# Two shunts?



## bblocher (Jul 30, 2008)

Anybody using double shunts? I was thinking it would be nice to have one at the battery and one at the motor. This would show, if I'm not mistaken, the inefficiencies of the components. Additionally if you noticed it got worse later it might indicate a loose terminal or other problems.


----------



## DIYguy (Sep 18, 2008)

I plan on using two meter/shunt set ups. The main reason for this is that my pack voltage will be higher than the limit on my motor voltage. I want to be able to see the difference. Battery pack will be 192 volts, motor will be limited somewhat lower, perhaps 170 or so.

I don't think you will see much relative to inefficiencies..... IMHO. If you do see a difference, swap them and see what you get...... 

G


----------



## Greenflight (Sep 13, 2007)

Using two shunts won't show you anything special... An EV's high voltage system is a series circuit, so the current in all different parts of the system is constant. If you want to see the inefficiencies of the components, the best way to do it would probably be to connect a voltmeter across the terminals of that particular component. This will show you the voltage drop across that component.


----------



## DIYguy (Sep 18, 2008)

I expect to see a difference in values infront of and after the controller.


----------



## Greenflight (Sep 13, 2007)

Nope, there shouldn't be any current difference. The controller, despite all appearances, is basically in series with the motor. Whatever current is flowing through the motor is also flowing through the controller and the batteries.


----------



## Qer (May 7, 2008)

Greenflight said:


> Nope, there shouldn't be any current difference. The controller, despite all appearances, is basically in series with the motor. Whatever current is flowing through the motor is also flowing through the controller and the batteries.


You'd be right if the motor was a resistor, but since the electrical model of a motor is a resistor, an inductor and back-EMF in series, you're incorrect. The major parts in the model are the induction and the back-EMF (which is the Voltage generated by the motor depending on the RPM), the resistor is only the model for the electric and mechanical losses. When you apply power to an inductor the current will rise by this formula:

I = U * t / L

So at time zero the current will be zero and then it will rise linear until you blow a fuse. In an EV that doesn't happen since it cuts the power before that happens, but then you have built up a big magnetic field and that'll want to go somewhere! Therefore that magnetic field turns into current no matter if you want it to or not and if you don't have any means to handle that current it will create enough Voltage to discharge. The inductance in a motor in an ordinary EV is big enough to be able to spike away well over a thousands of Volt in it's attempts to discharge so it will, one way or another.

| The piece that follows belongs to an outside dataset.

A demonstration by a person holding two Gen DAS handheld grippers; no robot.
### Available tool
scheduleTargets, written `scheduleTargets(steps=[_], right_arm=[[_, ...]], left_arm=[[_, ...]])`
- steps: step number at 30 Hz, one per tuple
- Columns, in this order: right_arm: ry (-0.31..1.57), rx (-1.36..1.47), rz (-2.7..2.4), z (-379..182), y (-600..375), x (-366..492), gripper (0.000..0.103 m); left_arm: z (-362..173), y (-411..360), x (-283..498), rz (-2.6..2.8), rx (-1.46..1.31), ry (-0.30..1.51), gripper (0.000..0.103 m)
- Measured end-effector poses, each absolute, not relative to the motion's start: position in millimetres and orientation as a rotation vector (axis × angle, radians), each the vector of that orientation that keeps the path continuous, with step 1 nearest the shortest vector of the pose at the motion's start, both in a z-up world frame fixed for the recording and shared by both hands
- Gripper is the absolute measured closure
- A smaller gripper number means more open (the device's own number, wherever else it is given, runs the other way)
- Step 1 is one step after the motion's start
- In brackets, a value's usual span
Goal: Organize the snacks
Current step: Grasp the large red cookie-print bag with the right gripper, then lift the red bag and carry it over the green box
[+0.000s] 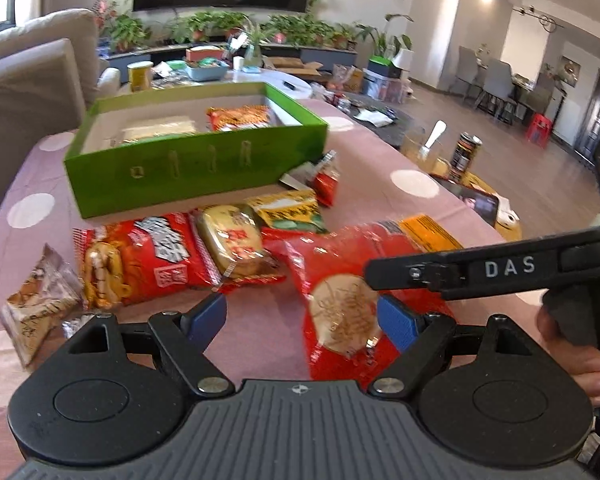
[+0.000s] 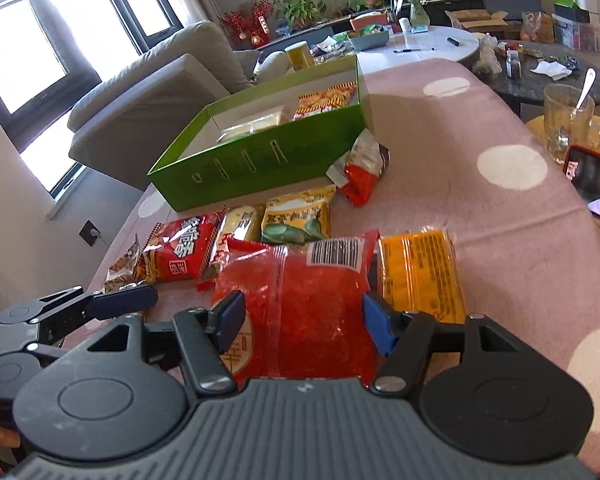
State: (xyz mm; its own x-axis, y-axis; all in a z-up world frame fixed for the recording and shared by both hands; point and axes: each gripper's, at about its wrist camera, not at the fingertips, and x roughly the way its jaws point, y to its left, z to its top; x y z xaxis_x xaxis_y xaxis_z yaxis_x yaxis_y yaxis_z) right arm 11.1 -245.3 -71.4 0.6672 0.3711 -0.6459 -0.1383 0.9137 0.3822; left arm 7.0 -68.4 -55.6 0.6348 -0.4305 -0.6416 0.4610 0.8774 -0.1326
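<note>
Covering the table, pink polka-dot cloth [image 2: 480, 92], green box [image 2: 260, 168], sofa [image 2: 160, 80] behind, both claws [image 1: 302, 320] [image 2: 304, 320] agape, red packet [image 2: 300, 300] between right's fingers.

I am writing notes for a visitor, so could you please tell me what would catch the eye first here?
The bright green box at the far side of the pink dotted tablecloth, already holding some snacks. In front of it lies a row of snack packets, and nearest, a big red bag sits between the open right gripper's blue fingers.

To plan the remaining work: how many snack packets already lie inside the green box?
2: a pale yellow packet mid-box, an orange-red packet at its right end. The green box wall may hide more.
</note>
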Motion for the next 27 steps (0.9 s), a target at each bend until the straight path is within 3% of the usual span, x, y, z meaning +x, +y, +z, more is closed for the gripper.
scheduleTargets(steps=[3, 12, 14, 19, 27], right_arm=[[0.818, 0.331, 0.301, -76, -246, 13, 0.03], [0.846, 0.345, 0.327, -83, -242, 14, 0.03], [0.839, 0.336, 0.328, -82, -241, 13, 0.033], [0.834, 0.332, 0.363, -79, -237, 10, 0.044], [0.817, 0.317, 0.392, -70, -226, 7, 0.045]], left_arm=[[-61, -74, 10, -0.523, 0.059, 0.743, 0.022], [-70, -87, 13, -0.567, 0.088, 0.775, 0.031], [-71, -89, 11, -0.591, 0.087, 0.778, 0.039], [-68, -91, 6, -0.623, 0.09, 0.755, 0.04], [-55, -88, -3, -0.618, 0.097, 0.706, 0.04]])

What saves the day is that when this happens the inductance will want to run the current in the same way as when it was charged, so the Voltage will be negative and that's why you have that diode(s) on the output; to handle the discharge. At this time there flows a current through the motor despite the fact that there's no current flowing from the battery pack and therefore the current before and after the controller will differ! It is not impossible to draw, say, 200 Ampere from the battery pack while the motor current is 400 Ampere, but at the same time if the battery pack is 100 Volt the motor will have approximately half of it, 50 Volt (in theory exactly 50 Volt, but there's always losses) over it.

So what the controller does is not merely regulating current, it's actually converting power. 20 kW in (as in the example above) will be 20 kW out (or more probably 19-19.5 kW out and 0.5-1 kW lost in heat).

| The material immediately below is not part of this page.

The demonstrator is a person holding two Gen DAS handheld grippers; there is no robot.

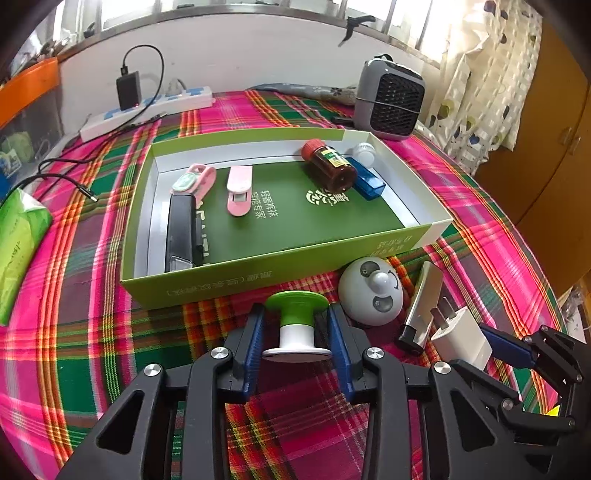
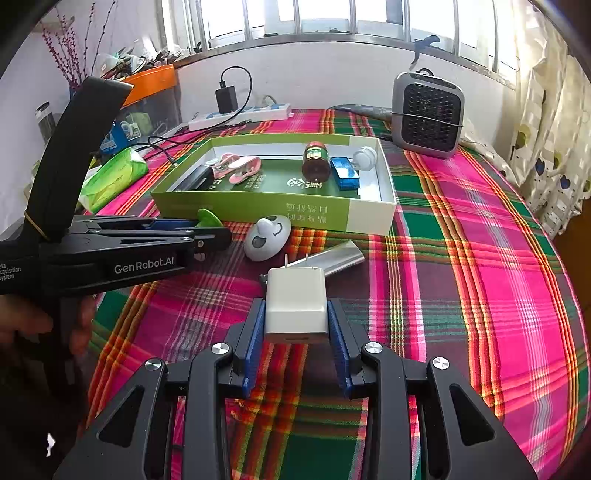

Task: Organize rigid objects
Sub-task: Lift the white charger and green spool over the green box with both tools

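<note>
Bright daylight from blown-out rear windows (image 2: pixel 332 14), sharp focus, heavy fisheye edge warping.

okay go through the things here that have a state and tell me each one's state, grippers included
left gripper: shut on green-and-white spool
right gripper: shut on white charger
green box: open, no lid
brown bottle: capped, lying down
black adapter: plugged into power strip

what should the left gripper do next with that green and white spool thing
Probably carry it forward over the near wall and release it inside the green box. The left gripper has the green-topped spool between its fingers, just short of the box, whose green floor looks clear mid-box.
</note>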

So no, the controller isn't just connected in series even if it appears so.


----------



## Twilly (Jan 22, 2008)

The voltage between the motor and controller is not pure DC like between the batteries and the controller.... I think a shunt between the motor and controller will not work and may even cause you problems as this is a hi frequency pulsed DC


----------



## major (Apr 4, 2008)

bblocher said:


> Anybody using double shunts? I was thinking it would be nice to have one at the battery and one at the motor. This would show, if I'm not mistaken, the inefficiencies of the components.


Hi Brian,

Nice job on your EV. Looks great.

Two shunts, one for motor current (Im) and one for battery current (Ib) will be very useful for you. Ib tells you how you are treating your batteries. Im tells you how you're using the motor. Depending on the driving condition, there will be a considerable difference between Ib and Im. Im will always be greater than Ib until the controller goes to full duty cycle, then the currents will be equal.

Since you have a multispeed transmission, you will have the ability to cruise at a given speed, say 25 mph, in different gears. For instance, in 2nd, the motor will turn at higher RPM and draw less current (Im) than if in 3rd. Which is the better way for you to drive? With the 2 current displays, you can easily decide. Which condition draws less battery amps? This will give you an indication of the relative efficiency of 25 mph in 2nd vs 3rd. But you also have the ability to monitor the motor current for each case. The slower RPM and higher Im in third is likely to increase motor heat. The more information you have, the better decisions you can make.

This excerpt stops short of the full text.